嬉しがっているのか、迷惑がってるのかよく分からん。
「僕を…ですか?」
「ああ。…ハルヒでも長門でもなく、お前を選んで、な。……お前ときたら盛大に抵抗しやがって、大変だったんだぞ。せっかく拾ってやったってのに、迷惑そうな顔か不安そうな顔しか見せないし」
だから、と俺は古泉の体を抱き締めなおす。
「こう、抱き締めて、キスをしてやったんだ」
囁いて、その唇にキスをする。
途端に、古泉は真っ赤になった。
さっきの俺よりもよっぽど赤いに違いないと言いたくなるような見事さだ。
「…っ、いきなりやめてくださいよ…!」
「なんでだよ」
「びっくりします。さっきのだって、驚かされたんですからね」
「別にいいだろ。…ちゃんと、付き合ってんだから」
にやにやしながら、もう一度キスしてやる。
柔らかなその感触が気持ちいい。
ちゅ、ちゅ、と触れるだけのキスを何度も何度も繰り返す。
そうするうちに、古泉からもキスを寄越してきた。
「…ん……は…、ぁ…。……で、まだ文句はあるのか?」
キスが深くなりかけたのを拒むように言葉を挟むと、
「…ありますよ」
ぎゅうっと力を込めて抱き締められる。
痛いって。
「……そんな、なんでもないことみたいにキスしないでくださいよ。
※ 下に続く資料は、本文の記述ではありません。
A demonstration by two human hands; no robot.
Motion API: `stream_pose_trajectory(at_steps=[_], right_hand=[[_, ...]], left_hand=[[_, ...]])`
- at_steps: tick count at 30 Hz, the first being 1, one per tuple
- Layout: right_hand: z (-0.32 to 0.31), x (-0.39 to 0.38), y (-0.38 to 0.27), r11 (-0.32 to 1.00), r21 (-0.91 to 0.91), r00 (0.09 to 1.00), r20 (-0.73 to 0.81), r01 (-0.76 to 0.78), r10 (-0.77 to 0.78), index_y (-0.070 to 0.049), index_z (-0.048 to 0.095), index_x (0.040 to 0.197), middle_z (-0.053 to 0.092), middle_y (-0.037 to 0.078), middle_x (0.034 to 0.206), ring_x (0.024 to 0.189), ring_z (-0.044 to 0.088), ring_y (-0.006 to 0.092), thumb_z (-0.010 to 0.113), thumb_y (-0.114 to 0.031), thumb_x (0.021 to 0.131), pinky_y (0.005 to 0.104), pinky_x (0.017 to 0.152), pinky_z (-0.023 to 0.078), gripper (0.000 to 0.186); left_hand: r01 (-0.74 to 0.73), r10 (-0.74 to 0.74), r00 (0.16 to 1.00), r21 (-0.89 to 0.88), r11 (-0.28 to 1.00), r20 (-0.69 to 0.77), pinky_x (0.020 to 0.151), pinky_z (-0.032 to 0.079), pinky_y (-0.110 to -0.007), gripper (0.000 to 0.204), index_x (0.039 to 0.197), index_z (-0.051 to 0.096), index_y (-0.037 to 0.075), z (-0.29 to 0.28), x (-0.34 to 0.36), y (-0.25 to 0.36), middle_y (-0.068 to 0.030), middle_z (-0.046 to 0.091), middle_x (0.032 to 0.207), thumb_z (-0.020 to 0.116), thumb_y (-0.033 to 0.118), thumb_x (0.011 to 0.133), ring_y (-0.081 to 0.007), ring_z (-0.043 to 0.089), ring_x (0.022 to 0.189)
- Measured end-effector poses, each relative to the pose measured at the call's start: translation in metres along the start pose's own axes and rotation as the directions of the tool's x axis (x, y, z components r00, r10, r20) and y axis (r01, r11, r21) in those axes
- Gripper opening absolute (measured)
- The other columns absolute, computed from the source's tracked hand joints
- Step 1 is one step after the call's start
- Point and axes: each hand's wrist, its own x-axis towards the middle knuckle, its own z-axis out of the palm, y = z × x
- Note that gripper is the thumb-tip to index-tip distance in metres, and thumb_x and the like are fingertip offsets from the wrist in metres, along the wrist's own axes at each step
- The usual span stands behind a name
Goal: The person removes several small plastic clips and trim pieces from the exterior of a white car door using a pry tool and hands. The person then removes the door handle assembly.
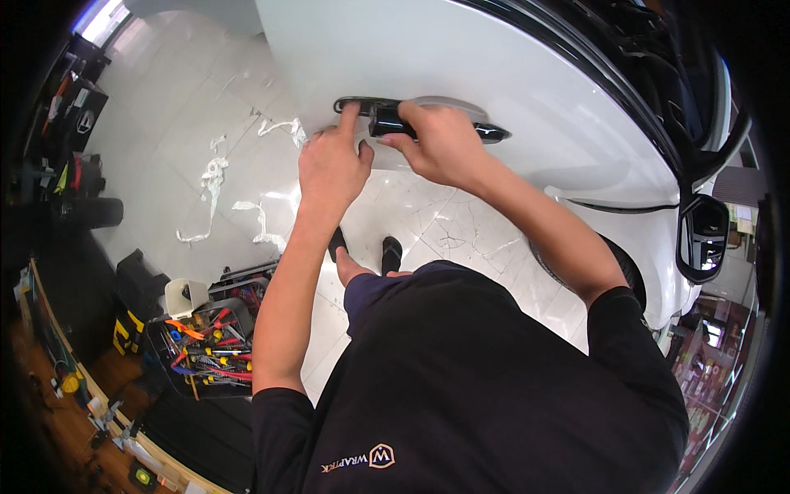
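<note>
A glossy black car door handle [392, 123] sits on the white car door [354, 49], with its pointed end toward the right. My right hand [444, 146] grips the handle's bar, thumb below and fingers over the top. At the left end is a dark oval recess [340, 104] in the door. The stretched index finger of my left hand [332, 169] touches that recess; its thumb stands apart and its other fingers are bent. Nothing shows in the left hand. What lies behind the handle is hidden.
Crumpled white strips [212, 177] lie on the tiled floor [164, 123] to the left. A tray of screwdrivers and pliers [216, 350] stands by my left arm, next to a white cup [185, 296]. The side mirror [704, 235] juts out at the right.
</note>
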Motion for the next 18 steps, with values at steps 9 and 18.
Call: stream_pose_trajectory(at_steps=[9,18], right_hand=[[-0.001,-0.011,0.022,0.990,-0.066,0.986,-0.102,0.126,-0.132,-0.004,0.061,0.084,0.062,0.014,0.066,0.062,0.063,0.0385,0.069,-0.037,0.092,0.0467,0.055,0.047,0.035],[-0.004,-0.011,0.013,0.991,-0.040,0.981,-0.139,0.131,-0.135,-0.006,0.063,0.082,0.057,0.012,0.056,0.053,0.058,0.0365,0.070,-0.035,0.091,0.0465,0.051,0.044,0.031]], left_hand=[[0.038,-0.038,0.999,0.065,0.997,0.008,0.077,0.053,-0.051,0.055,0.139,0.048,0.013,-0.002,0.010,0.003,-0.0190,0.071,0.093,0.063,0.015,0.087,-0.0399,0.068,0.086],[0.009,-0.009,1.000,0.002,1.000,0.020,0.078,0.053,-0.051,0.057,0.140,0.048,0.011,-0.003,0.009,0.001,-0.0212,0.069,0.089,0.063,0.012,0.085,-0.0409,0.067,0.087]])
僕はこんなに緊張するのに…」
と睨まれても、可愛いだけだぞ。
「それに、あなたからのキスなんて、初めてだったじゃないですか」
「…そうだったか?」
「そうですよ」
不満げに尖らされた唇に、もう一回キスしてやる。
「ちょ…っ……」
「いいだろ。…恥かしさより、したいって気持ちの方が勝るんだから。それとも、されたくないか?」
「そんなわけ、ないでしょう」
狡いとでも罵りたげに、古泉は俺に口付ける。
唇を舐められ、舌を絡め取られるようなキスに、体も頭もふわふわしそうになる。
俺は少し身を捩ってそのキスから逃れると、
「あんまり焦るなよ」
と笑ってやったのに、古泉はしょげた顔をして、
「…すみません、がっつき過ぎましたね」
「おう。せめてシャワーくらい浴びさせろ」
「えっ…!?」
驚き、それから顔を赤らめる古泉に、俺は喉を鳴らして笑うしかない。
「何も用意してないから、タオルや着替えくらいは貸してくれよ?」
「じょ……冗談、なんでしょう? 僕をからかってるん、ですよ…ね?」
「ん? そういうことにしたいんだったら、それでもいいぞ。お前が据え膳を逃がすだけで」
にやりと笑った俺に、古泉は泣きそうな顔で抱きついて、
「…逃げないで、ください」
とか細い声で懇願するから、
「お前こそ逃げるなよ」
とその額にキスを落としてやった。
それだけで情けない顔になる古泉が、果たしてうまくやれたのかどうかは、ご想像にお任せする。